Buy 8 drives, have a RAIDZ2. Fill. Buy 8 more, add as another RAIDZ2 VDEV.
Capacity is the sum of both, it's one pool.

------
squarefoot
Nas4Free user here. Home server, nothing fancy but worked perfectly for a few
years on a Atom CPU based board with 4GB RAM which could not be expanded
further and is listed as minimum required for ZFS. Would this hardware run
FreeNAS/TrueNAS or its differences and additional features would require
beefier iron? Current configuration is two ZFS RAID 1 pairs plus one
additional disk for quick buffering.
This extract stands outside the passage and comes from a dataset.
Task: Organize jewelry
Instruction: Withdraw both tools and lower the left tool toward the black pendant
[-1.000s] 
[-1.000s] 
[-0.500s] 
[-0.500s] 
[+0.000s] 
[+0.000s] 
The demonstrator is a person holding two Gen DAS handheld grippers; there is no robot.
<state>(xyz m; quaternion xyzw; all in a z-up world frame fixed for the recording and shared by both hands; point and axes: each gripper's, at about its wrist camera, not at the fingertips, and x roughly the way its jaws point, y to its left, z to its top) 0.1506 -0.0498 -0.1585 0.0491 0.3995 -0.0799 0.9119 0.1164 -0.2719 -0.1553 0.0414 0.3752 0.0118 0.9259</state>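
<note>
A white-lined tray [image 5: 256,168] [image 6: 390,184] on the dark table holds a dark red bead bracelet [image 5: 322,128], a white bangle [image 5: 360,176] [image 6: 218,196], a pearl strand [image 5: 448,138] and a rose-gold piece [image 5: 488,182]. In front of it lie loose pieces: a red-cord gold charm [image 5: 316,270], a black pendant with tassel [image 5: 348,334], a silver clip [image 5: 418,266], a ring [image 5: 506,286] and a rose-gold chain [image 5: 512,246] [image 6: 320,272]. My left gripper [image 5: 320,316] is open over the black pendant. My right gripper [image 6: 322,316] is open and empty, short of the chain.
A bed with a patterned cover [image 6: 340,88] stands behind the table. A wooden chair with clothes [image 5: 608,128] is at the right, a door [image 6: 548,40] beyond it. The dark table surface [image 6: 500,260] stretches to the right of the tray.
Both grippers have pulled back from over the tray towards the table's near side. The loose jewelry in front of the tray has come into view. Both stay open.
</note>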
System currently boots from a USB dongle;
the board very conveniently does have a USB receptacle directly soldered, so
it doesn't expose the flash key to the outside. No problems in about 4 years,
but some day probably this year I'll have to get new disks either due to aging
or available space, then get the ball rolling and manually upgrade to XimaNAS
(automatic update from this NAS4Free version is risky), or moving to
FreeNAS/TrueNAS, or jumping ship completely and get one Helios64 box plus OMV
since BSD support on ARM isn't there yet. Any comments?

ps. I'm more of a Linux guy, my BSD knowledge is limited to this NAS4Free
installation and a pfSense firewall I run ages ago on PCEngines embedded
boards which worked like charm as well.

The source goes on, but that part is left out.